Indexes and Performance

My journey from 45-second page loads to sub-100ms responses

Introduction: The Day My Blog Became Unusable

It was a Saturday morning. I had just crossed 50,000 rows in my posts table after three years of writing. I opened my blog's admin panel to review comments, and nothing loaded. After 30 seconds, a timeout error.

I restarted the server. Same thing. Cleared the application cache. Still broken.

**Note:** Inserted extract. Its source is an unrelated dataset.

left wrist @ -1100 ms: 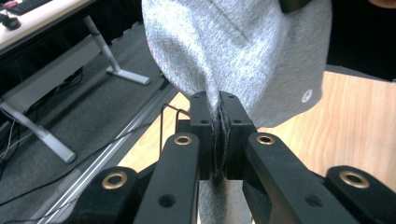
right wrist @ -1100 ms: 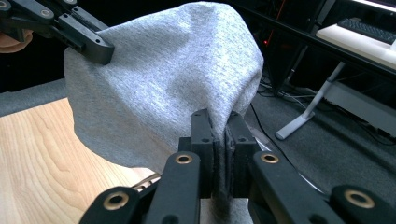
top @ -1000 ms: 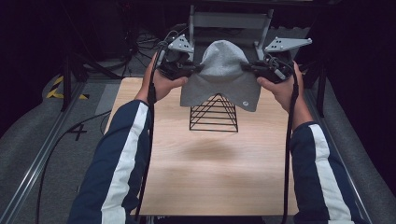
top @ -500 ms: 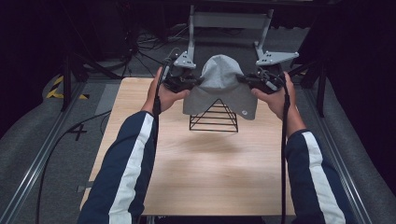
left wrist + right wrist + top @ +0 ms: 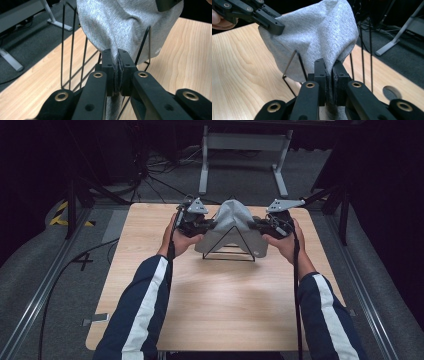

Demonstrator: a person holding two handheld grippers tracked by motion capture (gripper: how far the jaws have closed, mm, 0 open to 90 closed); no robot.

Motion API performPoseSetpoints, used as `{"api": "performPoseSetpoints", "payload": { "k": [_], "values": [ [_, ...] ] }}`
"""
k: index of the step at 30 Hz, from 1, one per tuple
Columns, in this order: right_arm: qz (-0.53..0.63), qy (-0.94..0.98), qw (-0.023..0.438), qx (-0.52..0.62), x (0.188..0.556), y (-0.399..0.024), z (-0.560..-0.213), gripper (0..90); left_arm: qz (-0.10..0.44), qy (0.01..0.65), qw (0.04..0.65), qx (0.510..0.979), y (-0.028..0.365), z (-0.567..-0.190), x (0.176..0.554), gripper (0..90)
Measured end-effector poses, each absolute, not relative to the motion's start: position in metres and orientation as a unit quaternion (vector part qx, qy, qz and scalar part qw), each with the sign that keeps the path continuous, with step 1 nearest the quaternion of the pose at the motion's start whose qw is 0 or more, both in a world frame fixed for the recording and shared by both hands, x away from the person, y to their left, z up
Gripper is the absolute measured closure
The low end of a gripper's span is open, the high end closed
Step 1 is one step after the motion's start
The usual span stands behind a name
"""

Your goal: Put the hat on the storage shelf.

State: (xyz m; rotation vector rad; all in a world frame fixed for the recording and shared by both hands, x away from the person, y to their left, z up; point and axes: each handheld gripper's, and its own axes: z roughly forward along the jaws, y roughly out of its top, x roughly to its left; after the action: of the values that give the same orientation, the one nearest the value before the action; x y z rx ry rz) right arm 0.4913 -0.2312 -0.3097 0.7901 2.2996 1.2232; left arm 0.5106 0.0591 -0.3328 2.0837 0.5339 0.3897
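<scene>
No lettering, number or brand name can be read anywhere at the table. The grey cloth [image 5: 231, 222] draped over the black wire rack [image 5: 229, 251] carries a small pale round mark [image 5: 256, 252] near its lower right hem, seen also at the cloth's edge in the left gripper view, too small and blurred to read. On the dark floor left of the wooden table [image 5: 215, 305] lies a white painted mark [image 5: 82, 261], shaped like a cross or a figure four; which it is cannot be told. Farther off on that side, yellow and black hazard stripes [image 5: 64, 213] mark the floor.
</scene>
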Motion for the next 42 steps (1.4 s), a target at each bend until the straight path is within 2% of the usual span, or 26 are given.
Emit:
{"api": "performPoseSetpoints", "payload": {
  "k": [11,20,32,37,42],
  "values": [
    [0.422,0.834,0.198,0.296,0.493,-0.231,-0.341,84.7,0.156,0.216,0.444,0.856,0.054,-0.360,0.510,85.4],
    [0.389,0.843,0.202,0.312,0.500,-0.232,-0.364,84.6,0.165,0.216,0.404,0.873,0.046,-0.377,0.514,85.4],
    [0.388,0.836,0.193,0.337,0.507,-0.236,-0.383,84.4,0.162,0.226,0.406,0.871,0.046,-0.400,0.520,86.1],
    [0.391,0.833,0.193,0.340,0.506,-0.237,-0.386,84.5,0.152,0.235,0.416,0.865,0.049,-0.402,0.522,86.2],
    [0.387,0.835,0.195,0.339,0.505,-0.236,-0.384,82.3,0.170,0.225,0.405,0.870,0.047,-0.395,0.519,85.7]
  ]
}}
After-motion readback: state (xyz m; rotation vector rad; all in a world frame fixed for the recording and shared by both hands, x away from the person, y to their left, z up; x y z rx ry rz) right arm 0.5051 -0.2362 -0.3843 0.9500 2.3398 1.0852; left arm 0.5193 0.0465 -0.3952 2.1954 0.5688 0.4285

I connected directly to the database and ran the exact query my admin panel used:

SELECT p.*, a.name AS author_name, COUNT(c.id) AS comment_count
FROM posts p
JOIN authors a ON p.author_id = a.id
LEFT JOIN comments c ON p.id = c.post_id
WHERE p.status = 'published'
GROUP BY p.id, a.name
ORDER BY p.published_at DESC
LIMIT 20;

It returned… in 43 seconds.

The same query had been running in 80ms when I had 5,000 posts. Nobody told me databases slow down as they grow. Nobody told me I needed to design for scale.

Two hours later, after adding the right indexes, the same query ran in 4ms.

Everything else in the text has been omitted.